» WORK REQUEST
When the line with "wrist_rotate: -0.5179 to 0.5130" is reached, include it and stop; before that, copy each line of the listing exactly from the first.

──────────

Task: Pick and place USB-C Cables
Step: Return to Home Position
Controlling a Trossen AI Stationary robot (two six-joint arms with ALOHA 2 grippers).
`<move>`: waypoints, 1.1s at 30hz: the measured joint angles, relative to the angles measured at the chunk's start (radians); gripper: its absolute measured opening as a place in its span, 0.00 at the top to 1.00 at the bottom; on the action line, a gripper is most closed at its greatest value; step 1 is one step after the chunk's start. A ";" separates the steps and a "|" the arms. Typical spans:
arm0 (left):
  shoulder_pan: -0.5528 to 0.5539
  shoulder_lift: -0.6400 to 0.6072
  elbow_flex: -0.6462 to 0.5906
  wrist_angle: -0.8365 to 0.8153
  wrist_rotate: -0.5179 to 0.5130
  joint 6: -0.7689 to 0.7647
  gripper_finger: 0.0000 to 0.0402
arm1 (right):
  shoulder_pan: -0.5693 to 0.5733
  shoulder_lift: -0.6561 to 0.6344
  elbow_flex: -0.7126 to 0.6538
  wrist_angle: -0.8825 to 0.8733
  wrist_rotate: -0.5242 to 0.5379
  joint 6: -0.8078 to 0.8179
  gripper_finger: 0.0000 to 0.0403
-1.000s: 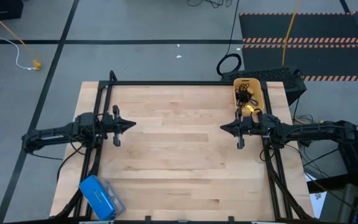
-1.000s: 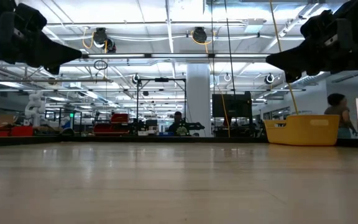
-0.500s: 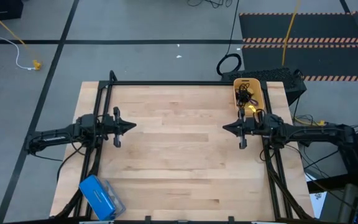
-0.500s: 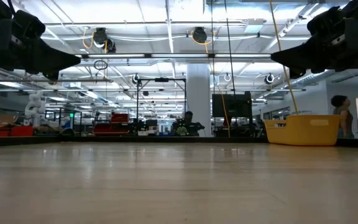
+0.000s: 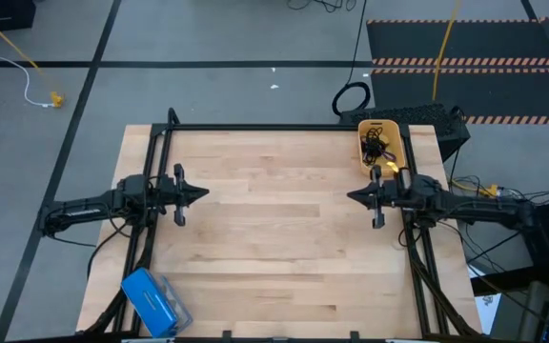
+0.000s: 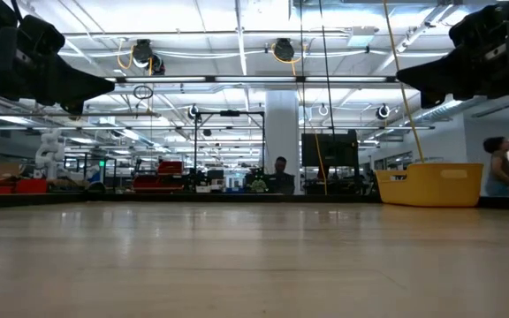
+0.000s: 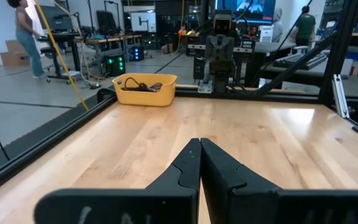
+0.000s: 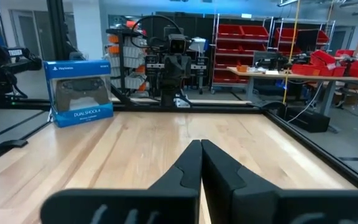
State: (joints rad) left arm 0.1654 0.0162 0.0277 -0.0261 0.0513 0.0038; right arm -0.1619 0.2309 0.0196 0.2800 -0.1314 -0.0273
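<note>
A yellow bin (image 5: 382, 143) stands at the table's far right corner with dark coiled cables (image 5: 376, 145) lying inside it; the left wrist view shows the bin (image 7: 145, 89) with the cables (image 7: 143, 86) too, and the low view shows the bin (image 6: 429, 184) from the side. The purple/blue cable does not show. My left gripper (image 5: 203, 192) hovers shut and empty over the table's left side. My right gripper (image 5: 351, 197) hovers shut and empty over the right side, just on the near side of the bin. The wrist views show each pair of fingers closed: left (image 7: 200, 144), right (image 8: 201, 145).
A blue boxed game controller (image 5: 151, 301) sits at the near left corner, also seen as a blue box (image 8: 79, 92) in the right wrist view. A black frame (image 5: 255, 127) rims the table. A black ring-shaped cable loop (image 5: 352, 99) lies on the floor beyond the far edge. People move in the room behind.
My right gripper has drawn back toward the table's right edge and a little toward the near edge, staying shut. The left arm has kept still.
</note>
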 joint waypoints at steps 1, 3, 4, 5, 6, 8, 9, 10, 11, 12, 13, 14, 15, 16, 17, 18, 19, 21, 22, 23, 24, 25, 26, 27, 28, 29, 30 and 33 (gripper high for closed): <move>0.000 0.000 0.000 0.000 0.000 -0.005 0.97 | 0.000 -0.017 0.000 -0.014 0.000 0.000 1.00; 0.000 0.000 0.000 0.000 0.000 -0.008 0.99 | 0.000 -0.056 0.000 -0.044 0.000 0.004 1.00; 0.000 0.000 0.000 0.000 0.000 -0.010 0.99 | 0.000 -0.074 0.000 -0.055 0.000 0.007 1.00; 0.000 0.000 0.000 0.000 0.000 -0.011 0.99 | 0.000 -0.093 0.000 -0.067 0.000 0.008 1.00; 0.000 0.000 0.000 0.000 0.000 -0.014 0.99 | 0.000 -0.110 -0.001 -0.081 0.000 0.008 1.00; 0.000 0.000 0.000 0.000 0.000 -0.017 0.97 | 0.000 -0.144 -0.006 -0.102 0.009 0.016 1.00; 0.000 0.000 0.000 0.000 0.000 -0.018 0.97 | 0.000 -0.158 -0.006 -0.113 0.029 0.020 1.00; 0.000 0.000 0.000 0.000 0.000 -0.019 0.96 | 0.000 -0.169 -0.006 -0.114 0.051 0.027 1.00; 0.000 0.000 0.000 0.000 0.000 -0.019 0.97 | 0.000 -0.181 -0.006 -0.122 0.071 0.032 1.00; 0.000 0.000 0.000 0.000 0.000 -0.021 0.97 | 0.000 -0.191 -0.006 -0.128 0.078 0.034 1.00; 0.000 0.000 0.000 0.000 0.000 -0.021 0.98 | 0.000 -0.200 -0.006 -0.132 0.079 0.034 1.00; 0.000 0.000 0.000 0.000 0.000 -0.021 0.99 | 0.000 -0.208 -0.006 -0.141 0.079 0.034 1.00; 0.000 0.000 0.000 0.000 0.000 -0.020 0.99 | 0.000 -0.216 -0.006 -0.148 0.077 0.035 1.00; 0.000 0.000 0.000 0.000 0.000 -0.017 0.99 | 0.000 -0.223 -0.006 -0.160 0.077 0.035 1.00; 0.000 0.000 0.000 0.000 0.000 -0.014 0.98 | 0.000 -0.229 -0.006 -0.171 0.077 0.036 1.00; 0.000 0.000 0.000 0.000 -0.003 -0.013 0.97 | 0.000 -0.230 -0.006 -0.175 0.077 0.038 1.00; 0.000 0.000 0.000 0.000 -0.011 -0.012 0.97 | 0.000 -0.230 -0.006 -0.179 0.077 0.038 1.00; 0.000 0.000 0.000 0.000 -0.019 -0.009 0.97 | 0.000 -0.230 -0.006 -0.180 0.083 0.042 1.00; 0.000 0.000 0.000 0.000 -0.020 -0.006 0.97 | 0.000 -0.230 -0.006 -0.179 0.090 0.047 1.00; 0.000 0.000 0.000 0.000 -0.019 -0.005 0.98 | 0.000 -0.230 -0.006 -0.178 0.093 0.052 1.00; 0.000 0.000 0.000 0.000 -0.020 -0.005 0.99 | 0.001 -0.230 -0.006 -0.179 0.093 0.058 1.00; 0.000 0.000 0.000 0.000 -0.020 -0.006 0.99 | 0.003 -0.230 -0.006 -0.184 0.085 0.062 1.00; 0.000 0.000 0.000 0.000 -0.019 -0.006 0.99 | 0.008 -0.230 -0.006 -0.191 0.081 0.066 1.00; 0.000 0.000 0.000 0.000 -0.019 -0.006 0.98 | 0.014 -0.230 -0.006 -0.197 0.079 0.068 1.00; 0.000 0.000 0.000 0.000 -0.020 -0.008 0.98 | 0.021 -0.230 -0.006 -0.203 0.079 0.068 1.00; 0.000 0.000 0.000 0.000 -0.020 -0.011 0.97 | 0.029 -0.230 -0.006 -0.204 0.081 0.069 1.00; 0.000 0.000 0.000 0.000 -0.019 -0.012 0.96 | 0.036 -0.230 -0.006 -0.204 0.084 0.069 1.00; 0.000 0.000 0.000 0.000 -0.020 -0.013 0.96 | 0.061 -0.230 -0.006 -0.214 0.110 0.068 1.00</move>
State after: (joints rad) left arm 0.1654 0.0162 0.0277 -0.0257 0.0315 -0.0090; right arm -0.1009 0.0013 0.0139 0.0662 -0.0213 0.0406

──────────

» WRITTEN REPLY
Task: Pick and place USB-C Cables
Step: Return to Home Position
Controlling a Trossen AI Stationary robot (two six-joint arms with ALOHA 2 grippers).
`<move>`: waypoints, 1.1s at 30hz: the measured joint angles, relative to the angles measured at the chunk's start (radians); gripper: its absolute measured opening as a place in its span, 0.00 at the top to 1.00 at the bottom; on the action line, a gripper is most closed at its greatest value; step 1 is one step after the chunk's start. A ";" separates the steps and a "|" the arms. Typical spans:
arm0 (left):
  shoulder_pan: -0.5528 to 0.5539
  shoulder_lift: -0.6400 to 0.6072
  elbow_flex: -0.6462 to 0.5906
  wrist_angle: -0.8365 to 0.8153
  wrist_rotate: -0.5179 to 0.5130

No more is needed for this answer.